■ **PROBLEM STATEMENT**
Starting with the line that contains "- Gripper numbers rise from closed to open" and stopping after the line that contains "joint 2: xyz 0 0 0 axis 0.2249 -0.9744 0", return each line below exactly as written, with no others.

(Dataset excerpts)
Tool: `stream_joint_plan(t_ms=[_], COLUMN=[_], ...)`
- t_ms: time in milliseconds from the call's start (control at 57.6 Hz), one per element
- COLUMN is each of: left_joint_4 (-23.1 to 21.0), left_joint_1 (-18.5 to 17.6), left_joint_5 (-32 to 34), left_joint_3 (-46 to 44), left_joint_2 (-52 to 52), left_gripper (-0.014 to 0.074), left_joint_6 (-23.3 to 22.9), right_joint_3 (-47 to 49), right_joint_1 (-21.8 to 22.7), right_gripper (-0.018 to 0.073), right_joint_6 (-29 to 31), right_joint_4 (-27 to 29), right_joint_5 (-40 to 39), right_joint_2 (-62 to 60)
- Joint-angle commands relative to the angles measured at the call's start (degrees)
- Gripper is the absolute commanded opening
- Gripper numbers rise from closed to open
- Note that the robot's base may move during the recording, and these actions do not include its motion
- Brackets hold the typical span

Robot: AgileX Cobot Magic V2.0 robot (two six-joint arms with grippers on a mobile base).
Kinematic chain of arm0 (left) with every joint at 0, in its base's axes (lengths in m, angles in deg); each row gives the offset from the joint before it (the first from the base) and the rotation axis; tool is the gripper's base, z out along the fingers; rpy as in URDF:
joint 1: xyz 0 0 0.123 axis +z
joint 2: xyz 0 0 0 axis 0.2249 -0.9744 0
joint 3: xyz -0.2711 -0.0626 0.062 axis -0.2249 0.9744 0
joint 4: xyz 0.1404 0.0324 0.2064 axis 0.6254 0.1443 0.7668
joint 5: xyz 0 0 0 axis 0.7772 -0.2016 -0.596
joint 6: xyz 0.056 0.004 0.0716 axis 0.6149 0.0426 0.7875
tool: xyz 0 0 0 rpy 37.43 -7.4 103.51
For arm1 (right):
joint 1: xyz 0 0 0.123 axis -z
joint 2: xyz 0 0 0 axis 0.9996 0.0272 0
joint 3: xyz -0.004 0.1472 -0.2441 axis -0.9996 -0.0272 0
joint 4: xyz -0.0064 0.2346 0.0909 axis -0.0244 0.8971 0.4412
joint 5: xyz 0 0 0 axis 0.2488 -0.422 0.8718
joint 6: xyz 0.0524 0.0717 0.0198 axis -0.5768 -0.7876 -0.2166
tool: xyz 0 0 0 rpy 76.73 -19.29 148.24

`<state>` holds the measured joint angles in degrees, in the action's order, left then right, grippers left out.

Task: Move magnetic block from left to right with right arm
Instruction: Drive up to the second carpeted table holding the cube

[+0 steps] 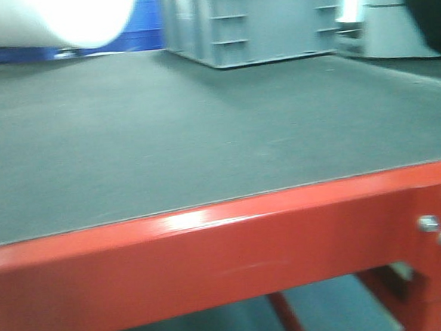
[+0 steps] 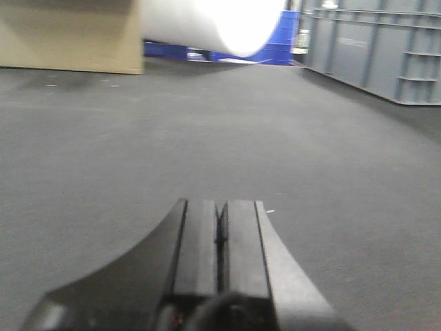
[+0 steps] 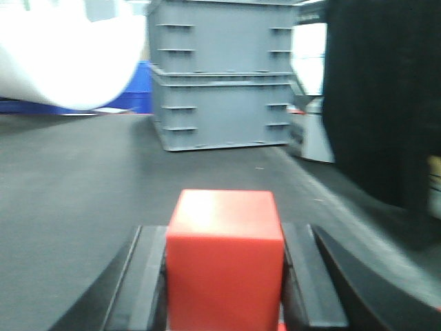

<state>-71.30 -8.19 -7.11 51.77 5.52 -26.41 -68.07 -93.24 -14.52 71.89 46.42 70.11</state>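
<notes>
The right tool clamps the magnetic block above the table. The block is a cube with no long axis, one face toward the wrist camera. Only that view shows it. The left tool has its fingers pressed together, holding nothing.

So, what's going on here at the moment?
The right arm's black end effector is shut on the small bright-red matte cube, which sits between its two fingers, low over the dark grey table mat. The left end effector is shut on nothing, also low over that mat. Whether the cube touches the mat cannot be told. Ahead of it stand stacked grey plastic crates.
</notes>
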Motion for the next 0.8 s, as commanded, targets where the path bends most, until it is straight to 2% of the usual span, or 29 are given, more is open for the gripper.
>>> stream_joint_plan(t_ms=[0,781], left_joint_4=[-0.1,-0.1], left_joint_1=[0.0,0.0], left_joint_5=[4.4,4.4], left_joint_3=[0.3,0.3], left_joint_2=[0.4,0.4], left_gripper=[-0.0126,-0.0126], left_joint_6=[-0.4,-0.4], right_joint_3=[1.8,1.8], right_joint_1=[0.2,0.2], right_gripper=[0.0278,0.0278], right_joint_6=[0.2,0.2], right_joint_4=[-0.5,-0.5], right_joint_5=[-4.9,-4.9], right_joint_2=[1.2,1.2])
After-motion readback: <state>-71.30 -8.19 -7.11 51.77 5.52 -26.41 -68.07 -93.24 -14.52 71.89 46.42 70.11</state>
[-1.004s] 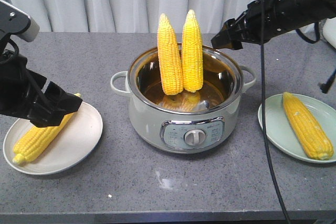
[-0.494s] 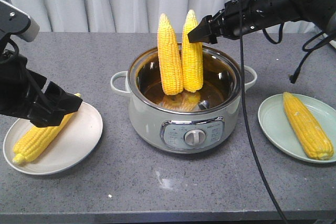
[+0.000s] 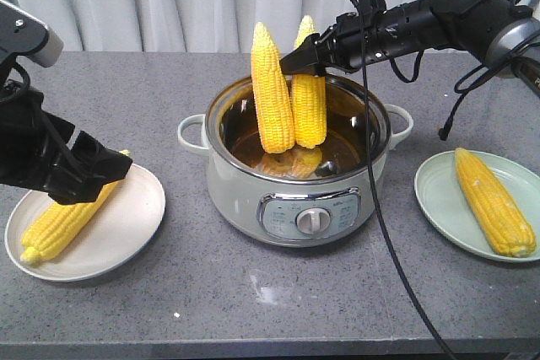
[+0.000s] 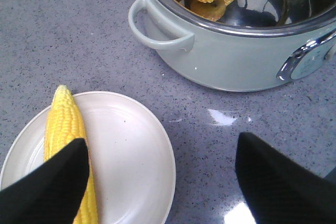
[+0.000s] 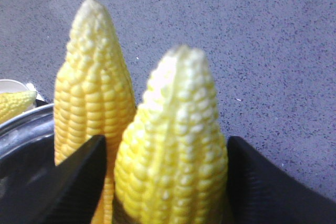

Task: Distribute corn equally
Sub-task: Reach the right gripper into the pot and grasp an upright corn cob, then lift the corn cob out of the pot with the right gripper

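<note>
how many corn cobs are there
4: two cobs upright in the pot, a cob on the white plate, a cob on the green plate. More could hide inside the pot.

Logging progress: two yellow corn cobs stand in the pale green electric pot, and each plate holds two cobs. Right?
No. The front view shows one cob on the white plate and one cob on the green plate; two cobs do stand in the pot.

I can't read a word anywhere on this table. The pale green round electric cooking pot (image 3: 232,200) has a chrome-framed control panel (image 3: 278,218) on its front, with fine markings around a round silver dial (image 3: 310,221). They are too small and blurred to make out.
</note>
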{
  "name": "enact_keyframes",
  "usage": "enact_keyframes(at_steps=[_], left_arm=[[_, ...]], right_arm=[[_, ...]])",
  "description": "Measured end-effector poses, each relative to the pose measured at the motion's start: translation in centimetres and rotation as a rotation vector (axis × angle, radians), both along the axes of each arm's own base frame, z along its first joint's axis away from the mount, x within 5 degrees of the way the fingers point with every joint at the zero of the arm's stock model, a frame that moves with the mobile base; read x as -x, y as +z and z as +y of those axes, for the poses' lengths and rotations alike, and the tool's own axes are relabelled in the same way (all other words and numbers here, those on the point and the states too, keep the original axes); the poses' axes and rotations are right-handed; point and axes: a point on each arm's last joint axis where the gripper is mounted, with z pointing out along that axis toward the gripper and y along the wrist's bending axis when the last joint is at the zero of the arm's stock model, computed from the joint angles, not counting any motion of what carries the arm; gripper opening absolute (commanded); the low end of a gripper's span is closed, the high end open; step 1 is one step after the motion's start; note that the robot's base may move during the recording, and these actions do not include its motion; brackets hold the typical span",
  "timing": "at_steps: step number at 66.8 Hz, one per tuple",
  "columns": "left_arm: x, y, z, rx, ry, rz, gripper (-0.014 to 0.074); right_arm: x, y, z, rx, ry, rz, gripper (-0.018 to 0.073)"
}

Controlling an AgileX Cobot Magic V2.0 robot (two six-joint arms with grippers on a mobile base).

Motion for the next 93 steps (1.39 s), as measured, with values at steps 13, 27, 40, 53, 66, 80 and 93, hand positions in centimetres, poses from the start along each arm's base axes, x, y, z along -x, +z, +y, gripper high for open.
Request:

■ **TASK SOLUTION**
- Gripper numbers rise from closed to open
- Note that the robot's base may move during the recording, and these actions do not include its motion
- Brackets hold the typical span

Robot: AgileX Cobot Magic V2.0 robot (two six-joint arms with grippers on a mobile base).
Kinematic chain of arm0 (left) with every joint at 0, in its base's axes (lengths in m, angles in deg); each row gives the offset from the joint before it (the first from the base) and the rotation axis; tool is the gripper's base, z out along the fingers; rpy as in URDF:
joint 1: xyz 0 0 0.123 axis +z
joint 2: xyz 0 0 0 axis 0.2249 -0.9744 0

Output for the exercise is complete.